En réaction aux nouvelles mesures gouvernementales, beaucoup ont souligné le rôle fondamental que jouent les étudiant·e·s étranger·ère·s dans la société québécoise d’aujourd’hui. Le recteur de l’UdeM, Daniel Jutras, a ainsi soutenu auprès de Radio-Canada que ces étudiant·e·s « contribuent à nos programmes, à la diversité des discours dans les cours, les labos, dans les équipes de recherche, et à la qualité de la formation des étudiants québécois. »

Au Québec, les étudiant·e·s étranger·ère·s payent des frais de scolarité quatre à cinq fois supérieurs à ceux des résident·e·s de la province. 

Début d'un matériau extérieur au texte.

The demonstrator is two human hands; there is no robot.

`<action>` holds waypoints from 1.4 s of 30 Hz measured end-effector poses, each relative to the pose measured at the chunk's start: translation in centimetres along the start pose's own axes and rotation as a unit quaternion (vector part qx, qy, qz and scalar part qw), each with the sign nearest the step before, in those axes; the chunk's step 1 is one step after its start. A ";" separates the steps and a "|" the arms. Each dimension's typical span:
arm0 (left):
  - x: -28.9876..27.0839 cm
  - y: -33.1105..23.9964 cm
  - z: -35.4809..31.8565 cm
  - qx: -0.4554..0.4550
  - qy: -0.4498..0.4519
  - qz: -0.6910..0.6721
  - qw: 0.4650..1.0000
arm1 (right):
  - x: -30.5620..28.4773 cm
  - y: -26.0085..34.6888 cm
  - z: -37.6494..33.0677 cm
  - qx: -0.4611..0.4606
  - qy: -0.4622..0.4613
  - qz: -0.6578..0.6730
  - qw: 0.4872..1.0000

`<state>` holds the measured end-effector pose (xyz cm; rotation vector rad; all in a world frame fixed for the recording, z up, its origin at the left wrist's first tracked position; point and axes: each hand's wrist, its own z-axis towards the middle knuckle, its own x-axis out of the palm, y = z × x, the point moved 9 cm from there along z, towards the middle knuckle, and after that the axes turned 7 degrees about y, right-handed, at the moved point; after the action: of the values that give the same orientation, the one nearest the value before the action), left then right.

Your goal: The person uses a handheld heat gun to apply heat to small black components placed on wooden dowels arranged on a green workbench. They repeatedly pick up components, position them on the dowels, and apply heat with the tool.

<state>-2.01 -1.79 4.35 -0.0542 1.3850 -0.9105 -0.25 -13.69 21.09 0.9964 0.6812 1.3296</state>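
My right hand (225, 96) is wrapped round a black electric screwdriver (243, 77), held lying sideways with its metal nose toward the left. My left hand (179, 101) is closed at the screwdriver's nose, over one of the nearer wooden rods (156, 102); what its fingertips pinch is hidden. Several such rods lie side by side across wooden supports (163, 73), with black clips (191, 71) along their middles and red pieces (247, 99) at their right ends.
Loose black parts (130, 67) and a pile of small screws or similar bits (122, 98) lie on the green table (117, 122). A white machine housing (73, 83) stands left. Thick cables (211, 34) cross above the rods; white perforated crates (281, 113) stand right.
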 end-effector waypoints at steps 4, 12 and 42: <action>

Bien que les mesures fédérales et provinciales risquent de décourager les étudiant·es étranger·ères de venir au Québec, « le portrait en ce moment est très positif pour l’UdeM », constate Mme O’Meara. « En date de jeudi dernier [8 février], si nous comparons avec le portrait de la même période l’an dernier, nous sommes en hausse de 29 % du nombre de candidats de l’extérieur du Canada au premier cycle, et de 27 % aux cycles supérieurs », poursuit-elle.

Hausse des tarifs

L’annonce du gouvernement fédéral survient quelques mois seulement après que le gouvernement du Québec a lui-même annoncé une hausse des tarifs pour les étudiant·e·s universitaires non-résident·e·s.

Cette augmentation des frais à l’échelle provinciale, qui entrera en vigueur à l’automne 2024, a été annoncée au cours d’une conférence de presse de la ministre de l’Enseignement supérieur, Pascale Déry, et du ministre de la Langue française, Jean-François Roberge, en octobre dernier. Elle a pour but de pallier les déséquilibres financiers entre les universités francophones et anglophones et de freiner le déclin du français au Québec, selon les ministres.

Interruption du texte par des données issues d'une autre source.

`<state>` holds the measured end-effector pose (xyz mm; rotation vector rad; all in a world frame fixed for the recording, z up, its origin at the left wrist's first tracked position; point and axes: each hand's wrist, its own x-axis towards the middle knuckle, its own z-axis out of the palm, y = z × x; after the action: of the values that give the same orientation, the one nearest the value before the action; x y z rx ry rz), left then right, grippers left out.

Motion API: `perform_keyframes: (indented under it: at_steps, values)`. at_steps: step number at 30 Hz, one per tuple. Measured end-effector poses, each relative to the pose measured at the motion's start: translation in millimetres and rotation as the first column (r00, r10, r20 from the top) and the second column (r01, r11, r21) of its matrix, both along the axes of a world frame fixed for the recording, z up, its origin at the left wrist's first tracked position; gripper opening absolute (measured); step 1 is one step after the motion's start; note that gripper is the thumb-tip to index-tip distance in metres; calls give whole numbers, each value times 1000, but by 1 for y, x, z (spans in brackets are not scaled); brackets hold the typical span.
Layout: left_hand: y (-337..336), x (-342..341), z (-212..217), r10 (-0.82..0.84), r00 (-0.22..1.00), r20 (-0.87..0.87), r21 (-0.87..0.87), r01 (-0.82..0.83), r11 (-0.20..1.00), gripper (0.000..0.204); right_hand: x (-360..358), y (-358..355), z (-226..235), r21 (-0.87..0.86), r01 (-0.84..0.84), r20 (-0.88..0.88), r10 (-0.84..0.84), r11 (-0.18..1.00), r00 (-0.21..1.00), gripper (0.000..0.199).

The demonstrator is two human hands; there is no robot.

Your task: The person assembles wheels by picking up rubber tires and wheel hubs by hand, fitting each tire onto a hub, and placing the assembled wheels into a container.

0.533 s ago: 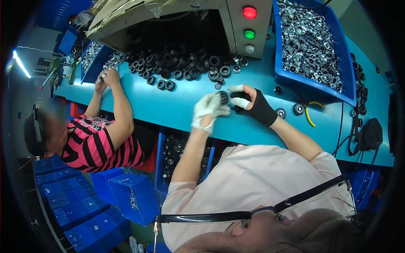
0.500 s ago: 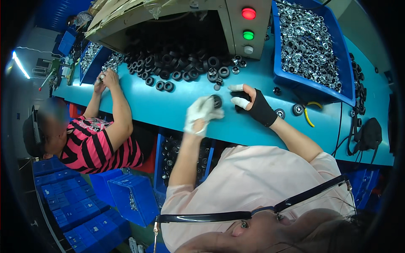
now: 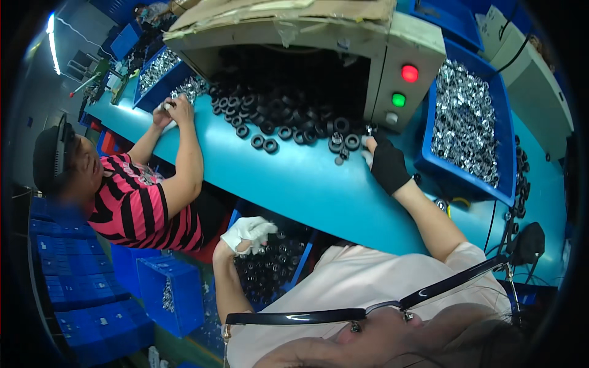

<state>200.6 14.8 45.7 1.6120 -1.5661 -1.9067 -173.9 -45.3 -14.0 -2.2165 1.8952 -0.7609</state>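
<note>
By the lower corner of the metal box (image 3: pixel 400 52), on the turquoise surface (image 3: pixel 294 184), a chrome hub (image 3: pixel 370 129) lies just ahead of the right hand (image 3: pixel 388 165), the nearer one; its long axis cannot be told, nor whether those fingers pinch anything. Over a blue bin (image 3: pixel 304 256), the left hand (image 3: pixel 245 234) has fingers loosely spread.

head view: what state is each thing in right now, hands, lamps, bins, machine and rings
Left hand: open, over the lower bin; no part visible in it
Right hand: fingertips beside the machine; grip unclear
Lower bin: holds many black wheels
Black rings: loose pile
Machine: front open
Red lamp: looks lit
Green lamp: looks lit
Bench bin: well filled with shiny parts
</note>
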Motion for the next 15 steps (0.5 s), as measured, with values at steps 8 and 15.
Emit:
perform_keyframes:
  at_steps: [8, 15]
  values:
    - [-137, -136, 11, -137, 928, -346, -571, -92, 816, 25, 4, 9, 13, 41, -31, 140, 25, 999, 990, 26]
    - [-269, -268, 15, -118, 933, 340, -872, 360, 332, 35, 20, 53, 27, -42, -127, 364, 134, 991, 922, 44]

Comme le rapportait Radio-Canada, les frais de scolarité pour les étudiant·e·s non québécois·e·s passeront ainsi de près de 9 000 $ à 12 000 $. Pour les étudiant·e·s internationaux·ales, le montant minimal sera de 20 000 $. De plus, le ministère de l’Enseignement supérieur touchera un montant forfaitaire pour chaque étudiant·e non québécois·e admis·e dans l’une des universités de la province. Le premier ministre, François Legault, a d’ailleurs précisé qu’il comptait réinvestir ce montant dans les universités francophones.

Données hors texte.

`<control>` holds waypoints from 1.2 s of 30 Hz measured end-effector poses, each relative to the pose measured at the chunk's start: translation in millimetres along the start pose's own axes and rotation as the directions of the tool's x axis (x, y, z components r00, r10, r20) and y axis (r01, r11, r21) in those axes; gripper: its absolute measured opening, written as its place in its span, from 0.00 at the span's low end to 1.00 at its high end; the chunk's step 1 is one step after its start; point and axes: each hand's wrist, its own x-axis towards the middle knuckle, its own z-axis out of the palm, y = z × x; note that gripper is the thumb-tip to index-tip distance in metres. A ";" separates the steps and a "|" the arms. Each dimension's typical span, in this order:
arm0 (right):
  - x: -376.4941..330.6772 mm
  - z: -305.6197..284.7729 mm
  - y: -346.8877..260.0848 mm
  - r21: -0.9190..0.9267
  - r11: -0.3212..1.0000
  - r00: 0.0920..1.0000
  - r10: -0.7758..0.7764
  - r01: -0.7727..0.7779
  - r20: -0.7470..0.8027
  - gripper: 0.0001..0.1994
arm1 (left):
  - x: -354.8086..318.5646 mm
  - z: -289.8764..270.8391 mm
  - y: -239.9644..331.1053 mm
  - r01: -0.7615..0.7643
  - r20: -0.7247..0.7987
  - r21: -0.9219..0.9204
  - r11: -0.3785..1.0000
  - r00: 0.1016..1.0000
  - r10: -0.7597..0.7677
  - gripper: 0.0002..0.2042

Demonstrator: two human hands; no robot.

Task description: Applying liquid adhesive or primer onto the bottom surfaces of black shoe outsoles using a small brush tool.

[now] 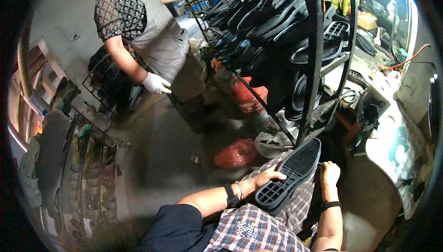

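Observation:
A black shoe sole point(302, 162) rests over my lap, its ribbed and gridded side up and its long end tilted away to the right. My left hand point(265, 178) grips it by the left edge, thumb lying over the grid near the heel part. To the right of the sole, my right hand point(330, 174) is closed close to its edge. Its fingers seem pinched on something small and dark that I cannot make out. A checked apron point(258, 228) covers my lap beneath the sole.
Ahead stands a black metal rack point(313, 58) loaded with many black soles point(272, 19). A person in a grey apron point(159, 35) stands at its left, one hand on the rack. Red bags point(236, 153) and a white plastic bag point(272, 145) lie below. At right is a pale worktable point(383, 148).

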 end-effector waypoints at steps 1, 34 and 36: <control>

Un article paru dans La Presse à la fin du mois de février a d’ailleurs révélé que deux de ces universités anglophones, McGill et Concordia, avaient entamé des démarches pour poursuivre en justice le gouvernement provincial en invoquant le caractère discriminatoire de cette nouvelle politique à l’égard de la minorité anglophone au Québec

En décembre 2023, Mme Déry avait annoncé la modification de sa politique de financement des universités. Dans un communiqué à l’intention des recteurs des universités McGill, Concordia et Bishop’s, elle annonçait alors que le financement des universités anglophones serait conditionnel à une évaluation des compétences en français à partir de l’année universitaire 2025-2026.

Cette hausse des frais de scolarité exigée par la Coalition avenir Québec (CAQ) répond à la mise en place de tarifs préférentiels pour les étudiant·e·s étranger·ère·s, instaurés par les gouvernements libéraux de Jean Charest et de Philippe Couillard.

Des données recueillies par Radio-Canada indiquent qu’entre 2019 et 2022, les droits de scolarité des étudiant·e·s étranger·ère·s ont permis aux universités québécoises d’empocher 407 millions de dollars de revenus additionnels, et les universités anglophones sont celles qui en ont le plus bénéficié, percevant en effet 70 % de ce montant, soit 282 millions de dollars.

Les résultats des nouvelles mesures se font déjà sentir dans les universités anglophones de la province. Selon un recensement publié le 6 février dernier par le Globe and Mail, le taux d’inscription des étudiant·e·s provenant de l’extérieur du Québec a chuté de 22 % à l’Université McGill et de 27 % à l’Université Concordia. 

Christine Gauthier, vice-présidente de la Fédération nationale des enseignantes et des enseignants du Québec, souligne aussi que les nouvelles mesures ne règlent pas le problème du sous-financement des universités. « Ce qui est dommage dans le choix qui a été fait par le gouvernement Legault, c’est qu’aucun argent neuf n’est versé dans les universités qui sont déjà sous financées », dit-elle.